TEST_CASE( "Adding elements to a vector", "[ex2]" )
{
    std::vector<int> starting_vector;
    addElements(starting_vector, 5, 4);
    REQUIRE( starting_vector.size() == 4);
    for(auto &&i : starting_vector)
    {
        REQUIRE(i == 5);
    }
}

TEST_CASE("Testing floats", "[matchers]")
{
    double x = 1.0/2.0;
    REQUIRE_THAT(x, WithinRel(0.5, 0.0001));
}

TEST_CASE("Testing vectors", "[matchers]")
{
    std::vector<int> v{1, 2, 3, 4, 5};
    std::vector<bool> v_check(v.size());
    std::transform(v.begin(), v.end(), v_check.begin(), [](int z){return z > 0;});
    REQUIRE_THAT(v_check, AllTrue());
}
  • TEST_CASE declares a new test case within this test file. Each test case has a description and optional tags. The tags can be used to run subsets of tests. Tests can have more than one tag, and the same tag can be used for multiple tests.
  • REQUIRE checks that the statement within the brackets is true.
  • REQUIRE_THAT takes a value first, and then a matcher expression. Matcher expressions do something more complex than just a simple equality test.
    • WithinRel is a matcher expression which checks that takes two params: the expected value and the relative tolerance.
    • AllTrue is a matcher expression that takes no arguments, and is used to check that every element in an iterable container is true.

REQUIRE and CHECK

When using the REQUIRE macro, a TEST_CASE will terminate if it fails, and execution will move on to the next TEST_CASE. When using the CHECK macro, the TEST_CASE will continue on whether it passes or fails.

  • If your TEST_CASE does independent tests which don’t require the previous checks to have passed in order to continue, then use CHECK.
  • If you need a particular condition to pass before continuing – a good example is checking an object being correctly set up – then use REQUIRE.
  • Similarly we have both REQUIRE_THAT and CHECK_THAT for matchers.

Testing Floating Point

You can use WithinAbs(value, tolerance) and WithinRel(value, tolerance) to check that floating point numbers are within some reasonable tolerance of what you expect. When considering what tolerance to use, you should think about:

  • What is the precision of your floating point numbers? (float or double?)
  • How much error might accumulate in your calculation?
  • How much error is acceptable to you? What precision is actually required?

Testing for Exceptions

You should test that exceptions are thrown when they should be, and in some cases you explicitly check that exceptions are not thrown when they shouldn’t be.

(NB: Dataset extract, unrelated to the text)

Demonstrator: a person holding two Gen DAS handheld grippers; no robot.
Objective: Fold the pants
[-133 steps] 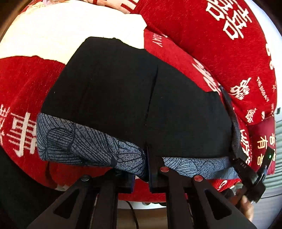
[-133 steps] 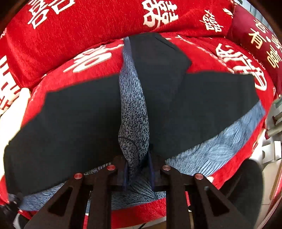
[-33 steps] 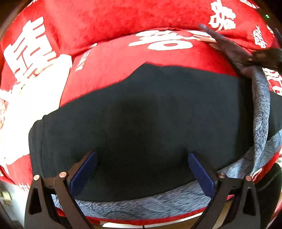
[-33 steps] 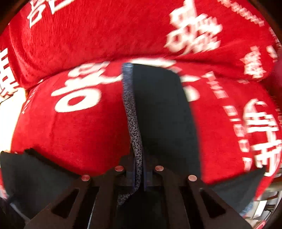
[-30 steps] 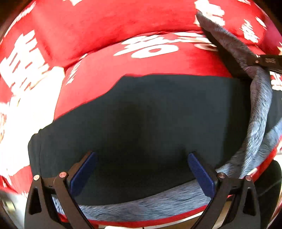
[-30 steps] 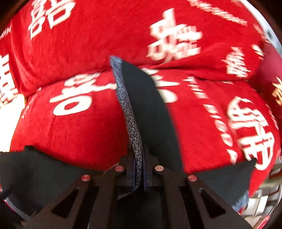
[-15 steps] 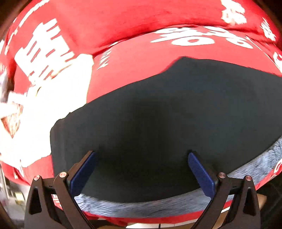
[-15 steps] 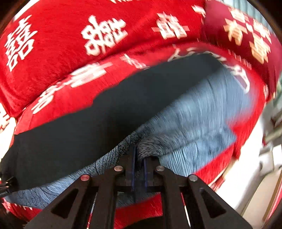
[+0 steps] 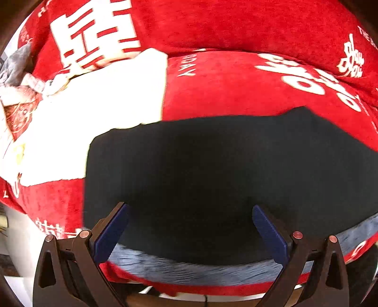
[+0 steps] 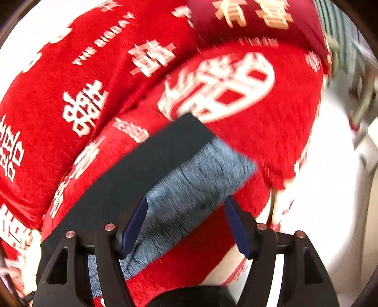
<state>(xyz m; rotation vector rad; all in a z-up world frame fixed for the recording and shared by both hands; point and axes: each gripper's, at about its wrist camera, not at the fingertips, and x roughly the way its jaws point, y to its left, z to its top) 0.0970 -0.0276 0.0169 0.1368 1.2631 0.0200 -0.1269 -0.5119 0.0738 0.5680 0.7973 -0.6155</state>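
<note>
The black pants (image 9: 212,170) lie flat on the red cushion (image 9: 224,89), with a grey-blue patterned band (image 9: 189,269) along the near edge. My left gripper (image 9: 189,226) is open and empty, just above the pants' near edge. In the right wrist view the pants' right end (image 10: 151,165) shows with its grey-blue patterned panel (image 10: 196,184) lying flat. My right gripper (image 10: 186,224) is open, its fingers either side of that panel, holding nothing.
A white cloth (image 9: 94,113) lies on the cushion left of the pants. Red back cushions with white characters (image 10: 78,78) rise behind. A dark red pillow (image 10: 255,21) sits at the far right. The white floor (image 10: 330,189) lies beyond the cushion's right edge.
My right gripper has opened and let go of the patterned pants edge, which now lies flat. Both views have swung, the left one leftward and the right one rightward. The left gripper stays open.
</note>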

  • Test any cases where exceptions should be thrown.
    • Use REQUIRE_THROWS_AS(expression, exception_type) or CHECK_THROWS_AS(expression, exception_type) to check that the correct exception is thrown. For example, if we have a factorial function which throws a domain_error if the factorial is undefined (e.g. negative numbers) then you could write CHECK_THROWS_AS(factorial(-1), std::domain_error).
  • If a constructor can throw an exception, you should check that it does not throw an exception for a valid instantiation using CHECK_NOTHROW or REQUIRE_NOTHROW.

You can consult the Catch2 documentation for even more macros and ways of testing your code.